According to a recent article in MedicalXpress, scientists have discovered a possible method of treating amyotrophic lateral sclerosis (ALS) and frontotemporal dementia (FTD). The study was also published in Science Advances in February 2024.
FTD follows a close second to ALS with respect to dementia. However, both disorders occur as a result of degeneration of the nervous tissue, the mechanisms of which still remain unclear.
There is a distinction between FTD and ALS as opposed to Alzheimer’s. Unlike the latter disease, the former two disorders do not carry biomarkers showing that a patient exhibits shrinkage in their frontotemporal lobe.
A New Pathological Method
Recently Dr. Yun-Ru Chen and the GRC team, working with short chains of amino acids called synthetic peptides, discovered a pathological mechanism of neuronal degeneration. The doctor’s laboratory has worked with neurodegenerative diseases related to protein misfolding for years. The disease affects the central nervous system. Cells are no longer able to function and eventually die.

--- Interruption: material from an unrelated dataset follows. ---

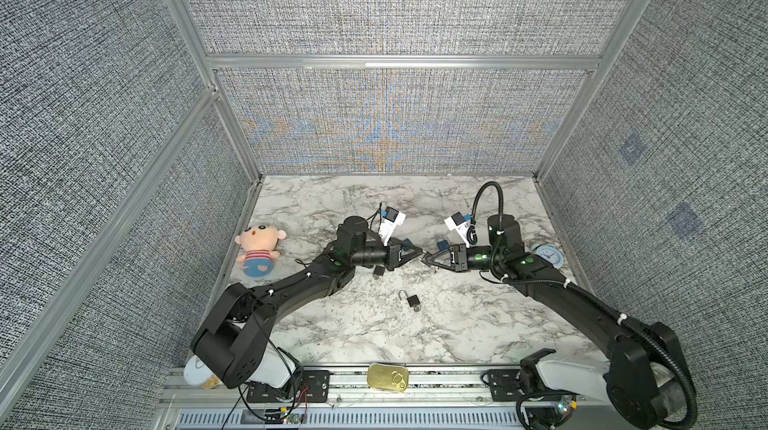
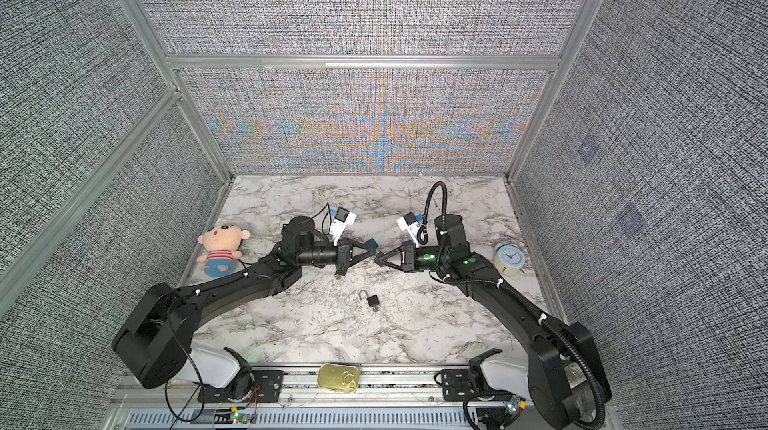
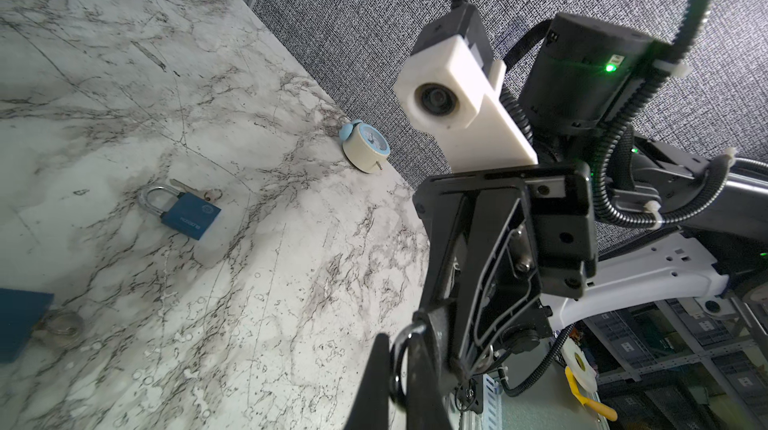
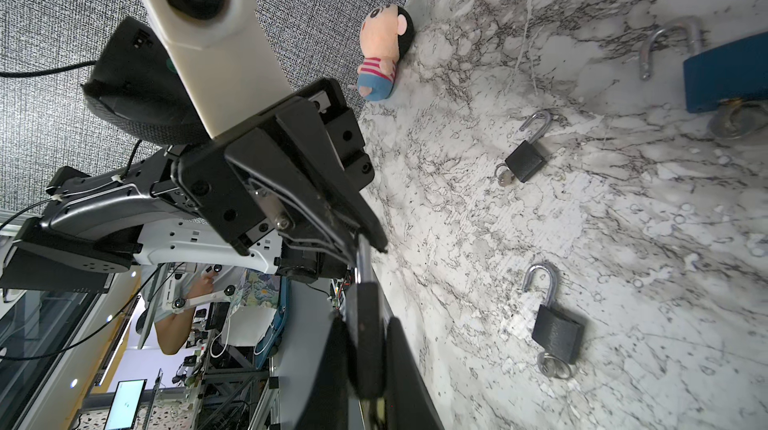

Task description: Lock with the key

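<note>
Meeting tip to tip above the middle of the marble table (image 1: 332, 324), two black robot arms are being shown from above. A small black padlock (image 4: 365, 324) is being clamped by its body in the right end effector (image 1: 426, 260), clear of the table. Its steel shackle (image 4: 362, 261) is being pinched at the far end by the left end effector (image 1: 419, 250), whose jaws are being pressed together. Whether a key is being carried in this padlock cannot be told. Just below the held padlock in both top views, a second black padlock (image 1: 413, 302) is being shown on the table, its shackle swung open and keys (image 4: 552, 365) in its base. Well left of the held padlock a plush doll (image 1: 257, 251) is being shown, and well right of it a pale blue alarm clock (image 1: 548, 256).
</note>
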Tool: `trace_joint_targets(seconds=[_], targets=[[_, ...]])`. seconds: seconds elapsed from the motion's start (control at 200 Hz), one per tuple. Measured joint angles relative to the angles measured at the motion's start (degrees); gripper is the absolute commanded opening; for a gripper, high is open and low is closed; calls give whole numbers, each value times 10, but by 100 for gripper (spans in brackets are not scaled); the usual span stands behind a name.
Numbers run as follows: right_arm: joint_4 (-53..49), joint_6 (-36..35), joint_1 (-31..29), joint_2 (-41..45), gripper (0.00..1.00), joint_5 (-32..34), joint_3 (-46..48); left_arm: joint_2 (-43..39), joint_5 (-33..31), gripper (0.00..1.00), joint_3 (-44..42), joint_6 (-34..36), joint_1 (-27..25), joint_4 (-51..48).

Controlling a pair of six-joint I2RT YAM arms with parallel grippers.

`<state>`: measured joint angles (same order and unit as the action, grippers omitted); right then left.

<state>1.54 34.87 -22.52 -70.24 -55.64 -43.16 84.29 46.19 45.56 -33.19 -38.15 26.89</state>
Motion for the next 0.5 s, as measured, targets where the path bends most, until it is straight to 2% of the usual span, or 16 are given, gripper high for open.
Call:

The disorders have no cure and worsen over time. They may be the result of a tumor or stroke or may be genetic. The mechanisms of a disease are usually activated by the underlying causes which, if controlled, could prevent the disorder.
In addition, the researchers discovered that a class of sugar called disaccharide may expand neuronal survival as well as reduce degeneration.
About ALS and FTD
Both disorders usually occur to middle-aged individuals. Symptoms of ALS are paralysis and muscle atrophy caused by motor neurons deteriorating in the motor cortex, spinal cord, and brainstem.
ALS is often called Lou Gehrig’s disease after the famous baseball star. The well-known scientist Dr. Stephen Hawking battled ALS at each challenging progression of the disease.
FTD patients exhibit changes in behavior and impairments to speech resulting from deterioration of the neurons in temporal and frontal lobes. Hollywood actor Bruce Willis, known for his action movies, retired in 2022 as a result of his FTD diagnosis.
Although the clinical symptoms of FTD and ALS are different, both diseases share genetic variations and pathological features.
Scientists have found that over 90% of ALS and about 70% of FTD cases are sporadic. This creates difficulty when attempting to analyze the genetic variations associated with the disease.
They did find, however, that in case studies of family members, the genetic mutation that was most common for both disorders originated from the G4C2 sequence2 of the C9orf72 gene.
The discovery that repeat expansions in the C9orf72 gene are a frequent cause of amyotrophic lateral sclerosis (ALS) and frontotemporal dementia (FTD) has revolutionized our understanding of these diseases.